Exactly reproduce each of the entries shown below.

--

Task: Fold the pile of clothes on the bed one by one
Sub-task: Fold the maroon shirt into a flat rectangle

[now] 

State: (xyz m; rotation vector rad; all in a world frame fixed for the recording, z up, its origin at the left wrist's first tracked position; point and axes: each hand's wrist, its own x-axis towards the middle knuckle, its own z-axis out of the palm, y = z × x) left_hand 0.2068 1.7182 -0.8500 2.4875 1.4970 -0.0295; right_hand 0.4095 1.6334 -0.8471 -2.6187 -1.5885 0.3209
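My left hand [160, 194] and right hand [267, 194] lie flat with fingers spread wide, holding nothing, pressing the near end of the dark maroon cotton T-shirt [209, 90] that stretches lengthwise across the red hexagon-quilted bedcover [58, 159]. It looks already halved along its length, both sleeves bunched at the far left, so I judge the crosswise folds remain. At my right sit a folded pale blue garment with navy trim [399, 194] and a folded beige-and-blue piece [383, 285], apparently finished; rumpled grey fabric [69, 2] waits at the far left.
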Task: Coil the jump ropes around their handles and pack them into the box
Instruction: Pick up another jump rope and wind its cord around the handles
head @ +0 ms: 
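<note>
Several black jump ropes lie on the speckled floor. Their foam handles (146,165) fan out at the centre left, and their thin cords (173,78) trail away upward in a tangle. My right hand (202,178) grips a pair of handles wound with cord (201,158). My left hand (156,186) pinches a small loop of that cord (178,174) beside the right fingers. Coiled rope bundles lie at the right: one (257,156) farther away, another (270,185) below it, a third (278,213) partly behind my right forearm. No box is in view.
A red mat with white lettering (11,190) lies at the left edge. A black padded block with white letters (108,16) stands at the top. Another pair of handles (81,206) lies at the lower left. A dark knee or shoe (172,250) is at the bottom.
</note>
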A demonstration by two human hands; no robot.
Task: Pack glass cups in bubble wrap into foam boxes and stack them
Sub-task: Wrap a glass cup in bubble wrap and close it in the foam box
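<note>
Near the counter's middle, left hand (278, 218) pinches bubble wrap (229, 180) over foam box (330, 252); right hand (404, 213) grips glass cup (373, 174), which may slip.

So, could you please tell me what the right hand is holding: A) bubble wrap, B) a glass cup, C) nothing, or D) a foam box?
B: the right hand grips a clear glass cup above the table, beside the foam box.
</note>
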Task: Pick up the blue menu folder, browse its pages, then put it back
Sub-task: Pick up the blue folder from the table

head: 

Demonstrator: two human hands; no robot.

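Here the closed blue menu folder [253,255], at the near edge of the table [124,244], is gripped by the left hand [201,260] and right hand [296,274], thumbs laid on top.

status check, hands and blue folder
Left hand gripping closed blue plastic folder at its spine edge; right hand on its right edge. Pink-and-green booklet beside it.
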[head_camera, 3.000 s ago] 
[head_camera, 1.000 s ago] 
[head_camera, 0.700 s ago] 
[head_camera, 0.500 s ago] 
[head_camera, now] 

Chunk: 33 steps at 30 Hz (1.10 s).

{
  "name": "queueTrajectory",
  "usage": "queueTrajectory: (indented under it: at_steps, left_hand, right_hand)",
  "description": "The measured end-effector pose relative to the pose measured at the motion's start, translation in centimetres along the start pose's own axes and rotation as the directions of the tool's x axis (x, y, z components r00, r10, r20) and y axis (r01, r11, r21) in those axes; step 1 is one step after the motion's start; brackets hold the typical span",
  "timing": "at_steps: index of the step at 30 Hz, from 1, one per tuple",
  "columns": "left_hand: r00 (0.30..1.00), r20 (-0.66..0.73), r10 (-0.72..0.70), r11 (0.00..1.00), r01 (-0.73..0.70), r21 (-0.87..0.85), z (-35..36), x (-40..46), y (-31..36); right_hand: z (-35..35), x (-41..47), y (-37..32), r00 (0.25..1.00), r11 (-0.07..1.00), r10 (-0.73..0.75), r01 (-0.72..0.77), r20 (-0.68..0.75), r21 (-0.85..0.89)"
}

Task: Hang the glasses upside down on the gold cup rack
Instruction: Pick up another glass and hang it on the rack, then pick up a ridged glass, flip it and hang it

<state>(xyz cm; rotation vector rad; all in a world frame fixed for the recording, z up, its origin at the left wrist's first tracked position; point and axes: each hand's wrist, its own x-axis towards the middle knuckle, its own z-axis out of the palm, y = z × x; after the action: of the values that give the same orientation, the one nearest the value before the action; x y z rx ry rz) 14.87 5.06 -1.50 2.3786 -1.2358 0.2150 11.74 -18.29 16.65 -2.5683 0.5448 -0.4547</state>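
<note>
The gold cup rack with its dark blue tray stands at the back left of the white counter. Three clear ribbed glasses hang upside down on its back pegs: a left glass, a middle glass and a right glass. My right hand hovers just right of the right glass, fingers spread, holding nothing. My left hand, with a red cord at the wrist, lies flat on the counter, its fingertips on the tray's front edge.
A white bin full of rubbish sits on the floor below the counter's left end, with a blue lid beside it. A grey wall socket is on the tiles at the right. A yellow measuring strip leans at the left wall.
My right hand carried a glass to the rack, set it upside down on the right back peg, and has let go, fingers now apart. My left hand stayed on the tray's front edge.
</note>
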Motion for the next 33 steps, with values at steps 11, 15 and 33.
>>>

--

» **Written answer**:
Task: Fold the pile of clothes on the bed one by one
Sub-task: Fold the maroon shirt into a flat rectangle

[now] 

State: (xyz m; rotation vector rad; all in a world frame fixed for the recording, z up, its origin at the left wrist's first tracked position; point and axes: each hand's wrist, its own x-axis towards the middle knuckle, its own z-axis out of the palm, y = z × x) left_hand 0.2068 1.7182 -0.8500 2.4875 1.4970 -0.0295; right_hand 0.4095 1.6334 -0.8471 -2.6187 -1.5885 0.3209
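My left hand [160, 194] and right hand [267, 194] lie flat with fingers spread wide, holding nothing, pressing the near end of the dark maroon cotton T-shirt [209, 90] that stretches lengthwise across the red hexagon-quilted bedcover [58, 159]. It looks already halved along its length, both sleeves bunched at the far left, so I judge the crosswise folds remain. At my right sit a folded pale blue garment with navy trim [399, 194] and a folded beige-and-blue piece [383, 285], apparently finished; rumpled grey fabric [69, 2] waits at the far left.
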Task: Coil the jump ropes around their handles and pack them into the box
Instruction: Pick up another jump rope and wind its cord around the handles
head @ +0 ms: 
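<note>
Several black jump ropes lie on the speckled floor. Their foam handles (146,165) fan out at the centre left, and their thin cords (173,78) trail away upward in a tangle. My right hand (202,178) grips a pair of handles wound with cord (201,158). My left hand (156,186) pinches a small loop of that cord (178,174) beside the right fingers. Coiled rope bundles lie at the right: one (257,156) farther away, another (270,185) below it, a third (278,213) partly behind my right forearm. No box is in view.
A red mat with white lettering (11,190) lies at the left edge. A black padded block with white letters (108,16) stands at the top. Another pair of handles (81,206) lies at the lower left. A dark knee or shoe (172,250) is at the bottom.
</note>
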A demonstration by two human hands; no robot.
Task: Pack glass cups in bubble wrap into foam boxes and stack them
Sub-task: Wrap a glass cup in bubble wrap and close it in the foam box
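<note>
Near the counter's middle, left hand (278, 218) pinches bubble wrap (229, 180) over foam box (330, 252); right hand (404, 213) grips glass cup (373, 174), which may slip.

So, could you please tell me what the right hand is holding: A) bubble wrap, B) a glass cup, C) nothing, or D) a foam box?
B: the right hand grips a clear glass cup above the table, beside the foam box.
</note>
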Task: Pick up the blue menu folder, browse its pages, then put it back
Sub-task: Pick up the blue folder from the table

head: 

Demonstrator: two human hands; no robot.

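Here the closed blue menu folder [253,255], at the near edge of the table [124,244], is gripped by the left hand [201,260] and right hand [296,274], thumbs laid on top.

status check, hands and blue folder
Left hand gripping closed blue plastic folder at its spine edge; right hand on its right edge. Pink-and-green booklet beside it.
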[head_camera, 3.000 s ago] 
[head_camera, 1.000 s ago] 
[head_camera, 0.700 s ago] 
[head_camera, 0.500 s ago] 
[head_camera, now] 

Chunk: 33 steps at 30 Hz (1.10 s).

{
  "name": "queueTrajectory",
  "usage": "queueTrajectory: (indented under it: at_steps, left_hand, right_hand)",
  "description": "The measured end-effector pose relative to the pose measured at the motion's start, translation in centimetres along the start pose's own axes and rotation as the directions of the tool's x axis (x, y, z components r00, r10, r20) and y axis (r01, r11, r21) in those axes; step 1 is one step after the motion's start; brackets hold the typical span",
  "timing": "at_steps: index of the step at 30 Hz, from 1, one per tuple",
  "columns": "left_hand: r00 (0.30..1.00), r20 (-0.66..0.73), r10 (-0.72..0.70), r11 (0.00..1.00), r01 (-0.73..0.70), r21 (-0.87..0.85), z (-35..36), x (-40..46), y (-31..36); right_hand: z (-35..35), x (-41..47), y (-37..32), r00 (0.25..1.00), r11 (-0.07..1.00), r10 (-0.73..0.75), r01 (-0.72..0.77), r20 (-0.68..0.75), r21 (-0.85..0.89)"
}

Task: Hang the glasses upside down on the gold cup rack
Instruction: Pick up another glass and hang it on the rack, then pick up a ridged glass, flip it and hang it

<state>(xyz cm; rotation vector rad; all in a world frame fixed for the recording, z up, its origin at the left wrist's first tracked position; point and axes: each hand's wrist, its own x-axis towards the middle knuckle, its own z-axis out of the palm, y = z × x; after the action: of the values that give the same orientation, the one nearest the value before the action; x y z rx ry rz) 14.87 5.06 -1.50 2.3786 -1.2358 0.2150 11.74 -18.29 16.65 -2.5683 0.5448 -0.4547</state>
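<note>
The gold cup rack with its dark blue tray stands at the back left of the white counter. Three clear ribbed glasses hang upside down on its back pegs: a left glass, a middle glass and a right glass. My right hand hovers just right of the right glass, fingers spread, holding nothing. My left hand, with a red cord at the wrist, lies flat on the counter, its fingertips on the tray's front edge.
A white bin full of rubbish sits on the floor below the counter's left end, with a blue lid beside it. A grey wall socket is on the tiles at the right. A yellow measuring strip leans at the left wall.
My right hand carried a glass to the rack, set it upside down on the right back peg, and has let go, fingers now apart. My left hand stayed on the tray's front edge.
</note>
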Motion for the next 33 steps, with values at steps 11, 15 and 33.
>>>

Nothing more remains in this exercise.